Witness for the Prosecution was adapted for the stage by Christie some twenty years after it was first published. This expanded form was also made into a successful movie in 1957. The play's ending is slightly changed in favor of more justice than in the original story. The film version opened in 1958, directed by Billy Wilder and starring Charles Laughton (the first to play Poirot on stage), Marlene Dietrich, and Tyrone Power. It was a huge success, commercially and artistically.

Spider's Web is an original play written by Christie which was opened in 1954. Christie wrote this comedy-thriller to provide a role for the actress Margaret Lockwood. She plays a diplomat's wife attempting to identify the murderer of a body she found in her drawing room; at the same time, she tries to disguise the murder itself.

Another original play of the author's is The Unexpected Guest, which premiered in 1958. This great play was so successful that it made the theatre-going public forget about the unpopular previous play, Verdict, which is discussed below. One writer, Derrick Murdoch, said "[The Unexpected Guest's] last twenty minutes constitute a crescendo of theatrical bravura." This two-act play was one of three written into novel form by the theatrical and Christie expert Charles Osborne.

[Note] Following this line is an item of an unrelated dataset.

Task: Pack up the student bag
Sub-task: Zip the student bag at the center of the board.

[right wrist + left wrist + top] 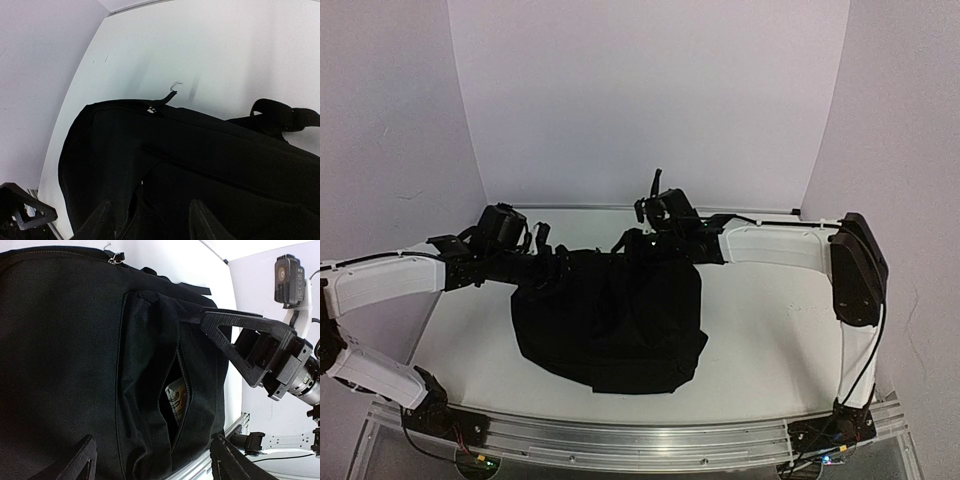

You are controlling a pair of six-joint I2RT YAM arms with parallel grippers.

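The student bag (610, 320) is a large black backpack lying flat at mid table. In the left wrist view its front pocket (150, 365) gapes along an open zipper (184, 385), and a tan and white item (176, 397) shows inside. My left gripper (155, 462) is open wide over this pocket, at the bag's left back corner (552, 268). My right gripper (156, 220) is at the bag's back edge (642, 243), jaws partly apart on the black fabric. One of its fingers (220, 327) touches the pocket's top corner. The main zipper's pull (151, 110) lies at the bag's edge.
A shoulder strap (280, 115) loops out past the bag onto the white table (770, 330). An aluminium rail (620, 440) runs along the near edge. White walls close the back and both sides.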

Go Back for Murder is the play adapted from the Poirot novel Five Little Pigs. In my opinion, the play's title more closely resembles the novel's American title, Murder in Retrospect. The play opened in 1960. Again, Poirot's character was removed from the play.

Verdict, 1958

Another original play is Verdict, written in 1958. It focuses of the plight of Professor Karl Hendryk and the women around him. Helen wants to be tutored by him (she loves him utterly), Lisa the physicist who takes care of his invalid wife wants attention (she loves him utterly), and his wife Anya is depressed about her condition (she loves him, too). Well, Anya is murdered and Helen confesses to Hendryk that she killed Anya so that they can be "free" to love. The police come over and arrest Lisa the physicist through evidence of the maid. The police would question Helen, but Helen is murdered, too! What's the verdict for Lisa (or Karl)? Agatha says this about her play: "I still think it is the best play I have written, with the exception of Witness for the Prosecution. It failed, I think, because it was not a detective story or a thriller. It was a play that concerned murder."

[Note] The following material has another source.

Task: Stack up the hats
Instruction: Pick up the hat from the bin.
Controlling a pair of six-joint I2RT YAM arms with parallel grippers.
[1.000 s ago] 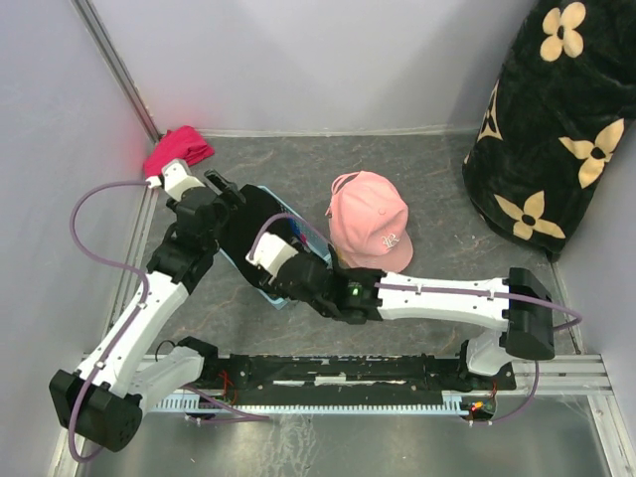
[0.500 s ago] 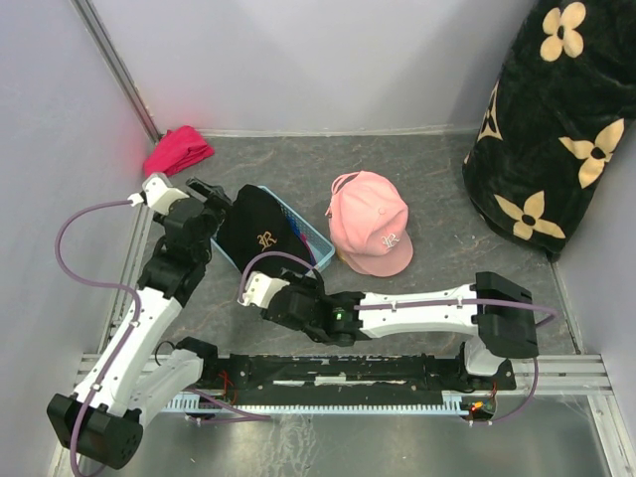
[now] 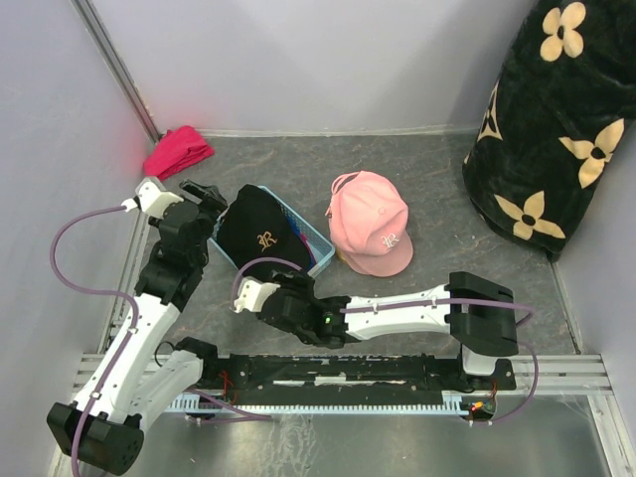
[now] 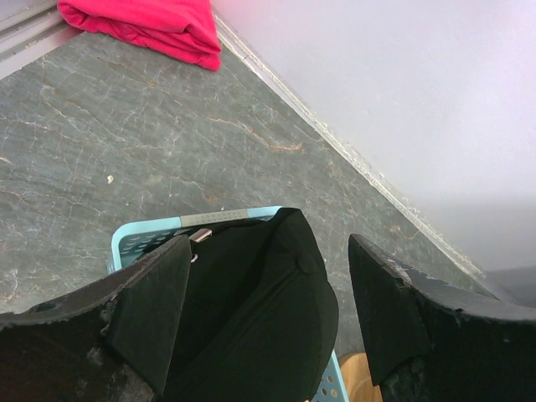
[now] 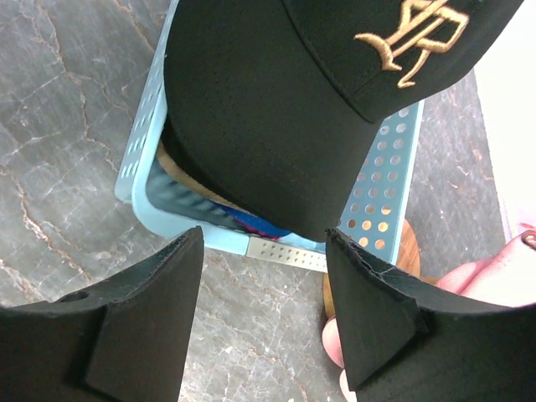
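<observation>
A black hat [image 3: 260, 234] with a gold logo lies on top of a light blue basket [image 3: 316, 246]. Beneath it, in the right wrist view, edges of tan, blue and magenta hats [image 5: 251, 219] show inside the basket [image 5: 387, 172]. A light pink hat [image 3: 370, 224] sits on the floor to the right. My left gripper [image 3: 211, 204] hovers open at the black hat's [image 4: 251, 318] far-left side, its fingers [image 4: 151, 310] astride the crown without touching. My right gripper [image 5: 264, 322] is open and empty over bare floor just in front of the basket, below the black hat's [image 5: 276, 109] brim.
A red-pink cloth bundle [image 3: 179, 149] lies in the back left corner by the wall. A large black flowered fabric [image 3: 556, 129] fills the right side. A wooden stand [image 5: 410, 251] shows beside the basket, next to the pink hat [image 5: 494, 276].
Both grippers have drawn back from over the basket, the left one to the left, the right one toward the near edge. The black hat now lies uncovered on the basket.
</observation>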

Indeed it did fail. Audiences didn't like the fact that there was a corpse in the play, but no mystery surrounding it. In its first performance (with Christie in attendance), the audience was unresponsive, and so the stage crew got flustered and the acting faltered a little. The first performance ended with the curtain descending even before the final lines of the play were delivered; what followed was booing from the crowd. Christie said later, "I tried to write a play of character, but I can see I failed. I had thought to make Verdict my last play, but you can't go out on a failure. So I'll try again." What followed was the excellent The Unexpected Guest, discussed above.

Rule of Three, 1962

It is not known to me whether Rule of Three has been produced since 1962. Christie presented the play as three one-act plays. These mini-plays were titled The Rats, The Patient, and Afternoon at the Seaside. In The Rats, a young woman and man she loves are trapped in a missing host's house--with the young woman's dead husband in a box, with the Kurdish knife that killed him. The Patient takes place in a hospital ward where a woman lies paralyzed, after having fallen off the balcony. The police inspector has the girl answer questions about the would-be murderer through a series of yes/no questions, and she reveals the culprit is . . . and the woman faints. The murderer needs to silence her before she tells more! In Afternoon at the Seaside, someone steals an emerald necklace at the beach and it is up to the inspector to find out who did it. It could be Bob, the life of the party, or the girl flirting with him, Noreen. Or is it the two couples sitting near the couple and complaining about girls wearing bikinis?